*TASK OBJECTIVE*
From the first line of the material through the line containing "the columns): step", restate everything word for word and nothing more.

*DATA SUPPLIED*
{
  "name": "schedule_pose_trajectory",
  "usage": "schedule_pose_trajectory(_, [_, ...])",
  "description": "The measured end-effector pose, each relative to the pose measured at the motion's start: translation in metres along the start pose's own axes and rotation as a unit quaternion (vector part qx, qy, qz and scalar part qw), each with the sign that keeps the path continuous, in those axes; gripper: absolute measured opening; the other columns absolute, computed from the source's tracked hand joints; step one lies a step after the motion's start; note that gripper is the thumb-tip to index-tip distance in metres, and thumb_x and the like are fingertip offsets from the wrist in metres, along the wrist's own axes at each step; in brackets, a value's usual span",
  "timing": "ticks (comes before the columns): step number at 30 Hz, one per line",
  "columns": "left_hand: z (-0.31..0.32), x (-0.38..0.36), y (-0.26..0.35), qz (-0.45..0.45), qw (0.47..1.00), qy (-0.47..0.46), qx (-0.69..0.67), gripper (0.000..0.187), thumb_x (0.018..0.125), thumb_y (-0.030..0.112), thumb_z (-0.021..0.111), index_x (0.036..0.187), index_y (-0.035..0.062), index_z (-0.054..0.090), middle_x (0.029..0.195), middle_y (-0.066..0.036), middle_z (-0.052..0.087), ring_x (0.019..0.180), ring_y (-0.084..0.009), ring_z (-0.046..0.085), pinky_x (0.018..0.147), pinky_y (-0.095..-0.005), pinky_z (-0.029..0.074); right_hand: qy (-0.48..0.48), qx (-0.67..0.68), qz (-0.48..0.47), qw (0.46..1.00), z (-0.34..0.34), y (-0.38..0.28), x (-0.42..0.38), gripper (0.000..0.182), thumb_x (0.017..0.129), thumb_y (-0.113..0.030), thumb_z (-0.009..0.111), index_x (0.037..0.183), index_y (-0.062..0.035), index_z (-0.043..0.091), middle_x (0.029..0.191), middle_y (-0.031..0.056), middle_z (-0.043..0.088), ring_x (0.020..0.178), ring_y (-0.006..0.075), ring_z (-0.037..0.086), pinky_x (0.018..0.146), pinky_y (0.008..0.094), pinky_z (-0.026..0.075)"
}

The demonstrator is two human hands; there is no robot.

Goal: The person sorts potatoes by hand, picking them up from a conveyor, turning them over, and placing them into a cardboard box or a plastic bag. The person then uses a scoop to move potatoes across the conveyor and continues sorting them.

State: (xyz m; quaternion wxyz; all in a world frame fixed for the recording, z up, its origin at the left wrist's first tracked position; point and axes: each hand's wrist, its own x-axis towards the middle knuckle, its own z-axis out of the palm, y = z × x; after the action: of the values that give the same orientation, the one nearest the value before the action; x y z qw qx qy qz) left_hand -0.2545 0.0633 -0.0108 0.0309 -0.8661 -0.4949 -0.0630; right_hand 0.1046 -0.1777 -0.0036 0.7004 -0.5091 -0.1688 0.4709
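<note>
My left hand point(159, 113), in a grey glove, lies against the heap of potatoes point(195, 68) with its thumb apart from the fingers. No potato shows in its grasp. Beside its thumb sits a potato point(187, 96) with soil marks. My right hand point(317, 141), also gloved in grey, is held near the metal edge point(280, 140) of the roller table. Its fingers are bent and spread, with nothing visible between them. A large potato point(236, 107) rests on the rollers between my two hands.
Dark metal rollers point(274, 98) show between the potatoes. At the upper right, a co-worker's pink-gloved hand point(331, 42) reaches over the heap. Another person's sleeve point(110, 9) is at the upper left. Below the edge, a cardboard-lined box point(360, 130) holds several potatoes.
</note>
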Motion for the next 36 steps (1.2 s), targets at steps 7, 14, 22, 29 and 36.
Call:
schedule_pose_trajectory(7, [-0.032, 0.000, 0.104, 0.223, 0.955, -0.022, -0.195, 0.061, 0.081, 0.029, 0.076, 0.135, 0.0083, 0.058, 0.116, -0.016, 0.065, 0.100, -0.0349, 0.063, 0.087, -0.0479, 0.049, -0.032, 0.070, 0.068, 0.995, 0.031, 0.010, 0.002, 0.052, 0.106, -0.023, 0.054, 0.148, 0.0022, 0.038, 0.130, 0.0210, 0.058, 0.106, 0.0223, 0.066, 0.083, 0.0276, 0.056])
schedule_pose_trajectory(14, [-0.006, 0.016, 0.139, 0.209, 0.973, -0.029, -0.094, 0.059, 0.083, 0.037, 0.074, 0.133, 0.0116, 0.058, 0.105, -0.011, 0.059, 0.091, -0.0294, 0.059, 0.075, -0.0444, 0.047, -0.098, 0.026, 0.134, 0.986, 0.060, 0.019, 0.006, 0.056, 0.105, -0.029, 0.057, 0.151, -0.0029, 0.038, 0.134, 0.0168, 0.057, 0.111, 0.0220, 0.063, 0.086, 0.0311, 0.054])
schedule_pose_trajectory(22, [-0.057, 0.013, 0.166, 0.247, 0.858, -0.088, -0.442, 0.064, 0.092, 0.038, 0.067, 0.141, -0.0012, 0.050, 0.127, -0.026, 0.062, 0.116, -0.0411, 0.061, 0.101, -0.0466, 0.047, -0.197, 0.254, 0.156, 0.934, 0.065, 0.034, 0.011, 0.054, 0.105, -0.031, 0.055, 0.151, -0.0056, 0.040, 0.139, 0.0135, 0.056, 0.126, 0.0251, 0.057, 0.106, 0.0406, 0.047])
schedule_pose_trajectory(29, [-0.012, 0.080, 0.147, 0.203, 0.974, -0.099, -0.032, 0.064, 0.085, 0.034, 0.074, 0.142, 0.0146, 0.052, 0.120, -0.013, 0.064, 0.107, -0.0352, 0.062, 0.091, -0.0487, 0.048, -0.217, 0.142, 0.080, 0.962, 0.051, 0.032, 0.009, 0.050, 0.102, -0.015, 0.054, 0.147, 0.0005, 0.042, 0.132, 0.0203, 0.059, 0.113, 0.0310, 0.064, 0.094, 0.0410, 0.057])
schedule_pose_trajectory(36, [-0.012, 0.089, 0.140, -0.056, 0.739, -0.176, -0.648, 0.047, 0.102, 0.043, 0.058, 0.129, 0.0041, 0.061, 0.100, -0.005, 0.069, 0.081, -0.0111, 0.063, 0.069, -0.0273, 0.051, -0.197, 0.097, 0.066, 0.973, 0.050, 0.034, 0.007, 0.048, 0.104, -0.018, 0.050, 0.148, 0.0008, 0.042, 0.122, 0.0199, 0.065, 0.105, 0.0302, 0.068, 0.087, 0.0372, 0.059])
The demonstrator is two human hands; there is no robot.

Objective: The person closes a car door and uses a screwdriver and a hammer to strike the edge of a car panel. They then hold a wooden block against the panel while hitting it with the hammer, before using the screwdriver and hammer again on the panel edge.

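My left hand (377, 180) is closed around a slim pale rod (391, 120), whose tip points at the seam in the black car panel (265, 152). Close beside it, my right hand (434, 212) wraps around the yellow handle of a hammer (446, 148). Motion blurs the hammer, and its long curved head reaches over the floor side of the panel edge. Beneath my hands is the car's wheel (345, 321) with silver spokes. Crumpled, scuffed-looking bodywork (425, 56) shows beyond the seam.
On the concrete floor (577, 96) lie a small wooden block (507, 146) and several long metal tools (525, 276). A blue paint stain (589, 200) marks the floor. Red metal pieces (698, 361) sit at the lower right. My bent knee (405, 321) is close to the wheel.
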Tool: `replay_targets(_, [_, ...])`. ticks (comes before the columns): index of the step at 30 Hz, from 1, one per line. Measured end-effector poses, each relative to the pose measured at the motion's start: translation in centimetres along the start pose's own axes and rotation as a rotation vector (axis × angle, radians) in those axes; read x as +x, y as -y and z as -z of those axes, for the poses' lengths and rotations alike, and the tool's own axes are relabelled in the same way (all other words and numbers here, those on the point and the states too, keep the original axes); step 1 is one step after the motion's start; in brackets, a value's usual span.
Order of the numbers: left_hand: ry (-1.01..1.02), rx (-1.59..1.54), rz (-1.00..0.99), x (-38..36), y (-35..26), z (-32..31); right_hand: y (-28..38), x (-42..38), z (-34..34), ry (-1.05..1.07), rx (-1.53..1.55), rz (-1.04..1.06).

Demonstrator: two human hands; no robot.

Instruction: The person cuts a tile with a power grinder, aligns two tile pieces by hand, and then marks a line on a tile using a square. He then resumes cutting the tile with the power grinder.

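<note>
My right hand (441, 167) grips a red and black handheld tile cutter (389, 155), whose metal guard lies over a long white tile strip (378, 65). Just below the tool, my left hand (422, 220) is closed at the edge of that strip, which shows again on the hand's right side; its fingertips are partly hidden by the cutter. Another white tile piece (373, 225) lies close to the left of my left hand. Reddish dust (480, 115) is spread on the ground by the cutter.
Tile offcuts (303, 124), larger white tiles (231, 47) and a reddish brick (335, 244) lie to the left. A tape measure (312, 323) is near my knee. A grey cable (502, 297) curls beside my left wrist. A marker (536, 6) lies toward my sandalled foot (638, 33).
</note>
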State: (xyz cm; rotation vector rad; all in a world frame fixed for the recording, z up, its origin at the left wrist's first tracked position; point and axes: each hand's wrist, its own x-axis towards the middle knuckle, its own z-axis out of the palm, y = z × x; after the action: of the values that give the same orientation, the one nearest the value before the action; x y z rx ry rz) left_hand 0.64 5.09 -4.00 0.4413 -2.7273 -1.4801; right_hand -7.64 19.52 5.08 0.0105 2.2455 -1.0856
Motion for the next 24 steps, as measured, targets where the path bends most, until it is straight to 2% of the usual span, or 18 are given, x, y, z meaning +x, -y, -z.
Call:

*SOLVED PROBLEM*
{
  "name": "schedule_pose_trajectory",
  "usage": "schedule_pose_trajectory(_, [_, ...])",
  "description": "The measured end-effector pose, each relative to the pose measured at the motion's start: translation in metres along the start pose's own axes and rotation as a unit quaternion (vector part qx, qy, qz and scalar part qw), each with the sign that keeps the path continuous, in those axes; gripper: absolute measured opening; the other columns absolute, computed from the source's tracked hand joints; step one lies a step after the motion's start; note that gripper is the thumb-tip to index-tip distance in metres, and thumb_x and the like are fingertip offsets from the wrist in metres, along the wrist's own axes at each step; in brackets, a value's usual span",
  "timing": "ticks (comes before the columns): step number at 30 Hz, one per line",

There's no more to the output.